Poor little thing  It is odd that it is that squished with no leakage tho 

They do go into a kind of death curl if really cold too so fingers crossed for you.

Was it a shop you got them from or a forummer ???


----------



## Daf (Sep 11, 2011)

TEENY said:


> Poor little thing  It is odd that it is that squished with no leakage tho
> 
> They do go into a kind of death curl if really cold too so fingers crossed for you.
> 
> Was it a shop you got them from or a forummer ???

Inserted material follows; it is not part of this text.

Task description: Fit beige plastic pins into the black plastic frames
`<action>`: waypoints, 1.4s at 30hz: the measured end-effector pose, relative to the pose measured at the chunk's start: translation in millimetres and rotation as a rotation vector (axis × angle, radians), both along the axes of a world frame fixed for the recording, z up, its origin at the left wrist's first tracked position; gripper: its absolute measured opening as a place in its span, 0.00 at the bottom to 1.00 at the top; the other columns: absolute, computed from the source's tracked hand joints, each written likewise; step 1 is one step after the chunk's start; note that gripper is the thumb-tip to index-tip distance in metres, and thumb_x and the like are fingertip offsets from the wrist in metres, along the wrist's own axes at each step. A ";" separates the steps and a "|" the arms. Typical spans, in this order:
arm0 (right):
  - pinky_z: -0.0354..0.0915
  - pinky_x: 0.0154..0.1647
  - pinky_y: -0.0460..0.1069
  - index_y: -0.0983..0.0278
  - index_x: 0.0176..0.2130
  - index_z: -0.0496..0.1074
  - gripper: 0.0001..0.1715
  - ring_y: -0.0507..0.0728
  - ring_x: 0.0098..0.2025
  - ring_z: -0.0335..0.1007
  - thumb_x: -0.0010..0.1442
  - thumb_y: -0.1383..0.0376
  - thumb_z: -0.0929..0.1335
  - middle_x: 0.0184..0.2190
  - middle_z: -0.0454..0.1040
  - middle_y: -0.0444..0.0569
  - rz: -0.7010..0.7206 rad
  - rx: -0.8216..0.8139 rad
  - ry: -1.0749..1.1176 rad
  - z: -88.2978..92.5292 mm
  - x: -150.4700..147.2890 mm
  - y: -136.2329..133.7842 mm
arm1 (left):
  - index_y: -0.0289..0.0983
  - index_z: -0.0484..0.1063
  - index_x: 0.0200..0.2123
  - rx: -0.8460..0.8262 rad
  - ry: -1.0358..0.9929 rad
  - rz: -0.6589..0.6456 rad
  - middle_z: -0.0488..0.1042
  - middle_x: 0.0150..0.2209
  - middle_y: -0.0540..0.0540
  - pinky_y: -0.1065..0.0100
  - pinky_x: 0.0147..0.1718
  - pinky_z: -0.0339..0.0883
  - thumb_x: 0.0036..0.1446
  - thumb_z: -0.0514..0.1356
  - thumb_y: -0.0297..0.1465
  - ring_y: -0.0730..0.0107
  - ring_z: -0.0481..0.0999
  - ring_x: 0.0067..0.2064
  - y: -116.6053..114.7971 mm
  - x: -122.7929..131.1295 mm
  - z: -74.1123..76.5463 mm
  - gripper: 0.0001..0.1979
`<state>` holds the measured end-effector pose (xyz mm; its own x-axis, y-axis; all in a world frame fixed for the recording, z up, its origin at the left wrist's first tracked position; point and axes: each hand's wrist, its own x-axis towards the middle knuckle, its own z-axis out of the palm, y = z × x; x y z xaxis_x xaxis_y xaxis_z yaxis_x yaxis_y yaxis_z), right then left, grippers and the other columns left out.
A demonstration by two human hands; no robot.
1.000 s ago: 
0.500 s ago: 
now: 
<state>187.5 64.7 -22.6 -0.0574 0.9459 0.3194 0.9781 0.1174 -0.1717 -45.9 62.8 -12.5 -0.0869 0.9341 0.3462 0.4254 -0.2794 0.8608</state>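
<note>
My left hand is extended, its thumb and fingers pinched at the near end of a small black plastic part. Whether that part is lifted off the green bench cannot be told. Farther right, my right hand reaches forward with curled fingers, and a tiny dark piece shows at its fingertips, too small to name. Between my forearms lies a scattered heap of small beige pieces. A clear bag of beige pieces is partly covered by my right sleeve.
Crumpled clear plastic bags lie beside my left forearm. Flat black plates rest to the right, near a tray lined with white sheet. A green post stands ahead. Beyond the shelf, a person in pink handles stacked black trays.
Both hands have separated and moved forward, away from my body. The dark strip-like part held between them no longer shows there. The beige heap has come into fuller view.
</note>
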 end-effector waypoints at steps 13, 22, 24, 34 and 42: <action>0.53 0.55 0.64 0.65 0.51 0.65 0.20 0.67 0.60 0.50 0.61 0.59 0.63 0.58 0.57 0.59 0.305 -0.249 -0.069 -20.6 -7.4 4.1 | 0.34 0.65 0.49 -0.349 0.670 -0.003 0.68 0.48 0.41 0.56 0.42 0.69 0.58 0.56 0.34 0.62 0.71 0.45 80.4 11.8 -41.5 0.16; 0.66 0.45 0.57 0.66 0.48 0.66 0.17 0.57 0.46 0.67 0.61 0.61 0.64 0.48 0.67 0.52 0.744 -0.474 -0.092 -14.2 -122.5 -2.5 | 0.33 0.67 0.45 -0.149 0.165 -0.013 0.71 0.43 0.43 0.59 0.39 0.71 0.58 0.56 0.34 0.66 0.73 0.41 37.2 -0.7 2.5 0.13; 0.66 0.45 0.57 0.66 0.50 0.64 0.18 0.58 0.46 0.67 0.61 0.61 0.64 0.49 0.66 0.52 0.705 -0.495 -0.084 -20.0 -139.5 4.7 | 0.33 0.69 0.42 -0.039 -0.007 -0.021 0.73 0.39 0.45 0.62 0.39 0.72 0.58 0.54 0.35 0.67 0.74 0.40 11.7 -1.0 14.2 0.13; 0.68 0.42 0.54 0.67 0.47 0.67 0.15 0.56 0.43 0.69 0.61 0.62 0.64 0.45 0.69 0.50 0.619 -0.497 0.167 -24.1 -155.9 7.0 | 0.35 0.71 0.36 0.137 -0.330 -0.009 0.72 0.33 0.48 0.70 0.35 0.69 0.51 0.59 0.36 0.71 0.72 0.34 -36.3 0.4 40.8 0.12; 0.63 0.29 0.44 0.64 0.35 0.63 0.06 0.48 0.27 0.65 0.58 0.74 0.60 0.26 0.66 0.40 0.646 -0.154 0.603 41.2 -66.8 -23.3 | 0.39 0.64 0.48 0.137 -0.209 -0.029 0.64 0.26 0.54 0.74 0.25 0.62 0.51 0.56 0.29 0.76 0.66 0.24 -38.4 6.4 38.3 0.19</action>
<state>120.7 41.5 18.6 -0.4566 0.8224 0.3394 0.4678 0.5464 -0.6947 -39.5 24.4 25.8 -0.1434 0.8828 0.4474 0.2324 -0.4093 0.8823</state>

Online store, Both packages had heat packs in for warmth . (don't really want to mention name, too much mud slinging on forums already. This is a highly reviewed store though).

Daf


----------



## TEENY (Jan 4, 2008)

Daf said:


> Online store, Both packages had heat packs in for warmth . (don't really want to mention name, too much mud slinging on forums already. This is a highly reviewed store though).
> 
> Daf


TBH i have never had a problem with spiders bought from online stores but there are always exceptions to the rule. They send out so many that if they are well packaged and heated etc, i am afraid it is just one of those things


----------



## nunny (Jun 12, 2011)

Daf said:


> Online store, Both packages had heat packs in for warmth . (don't really want to mention name, too much mud slinging on forums already. This is a highly reviewed store though).
> 
> Daf


Man thats bad luck for it to happen twice.yeh fingers crossd.the other comes round


----------



## Daf (Sep 11, 2011)

TEENY said:


> TBH i have never had a problem with spiders bought from online stores but there are always exceptions to the rule. They send out so many that if they are well packaged and heated etc, i am afraid it is just one of those things


That is exactly why I am so shocked that has happened twice with the same order. Didn't expect any problem yesterday, then with the replacement expected it even less . 

Daf


----------



## Markkeyte (Aug 3, 2011)

Gutted for you pal


----------



## nunny (Jun 12, 2011)

Buzin with my sun tiger.already great markings against the black.does anybody know at what stage the males go a duller colour..my other lityle new aditions ace.stuck bumb in air for few seconds then trundled off into hide.seems fair docile


----------



## Daf (Sep 11, 2011)

Here are some pics of the little guy that arrived today. 








And another. 









Absolutely gutted for the second day in a row. I have contacted the store and they will send out another replacement for tomorrow. :fingerscrossed smiley


daf


----------



## mcluskyisms (Jan 24, 2010)

Daf said:


> Here are some pics of the little guy that arrived today.
> image
> And another.
> image
> ...


Firstly, I must say it must be gutting for you receiving these dead, also it's horrible for the poor tarantulas! 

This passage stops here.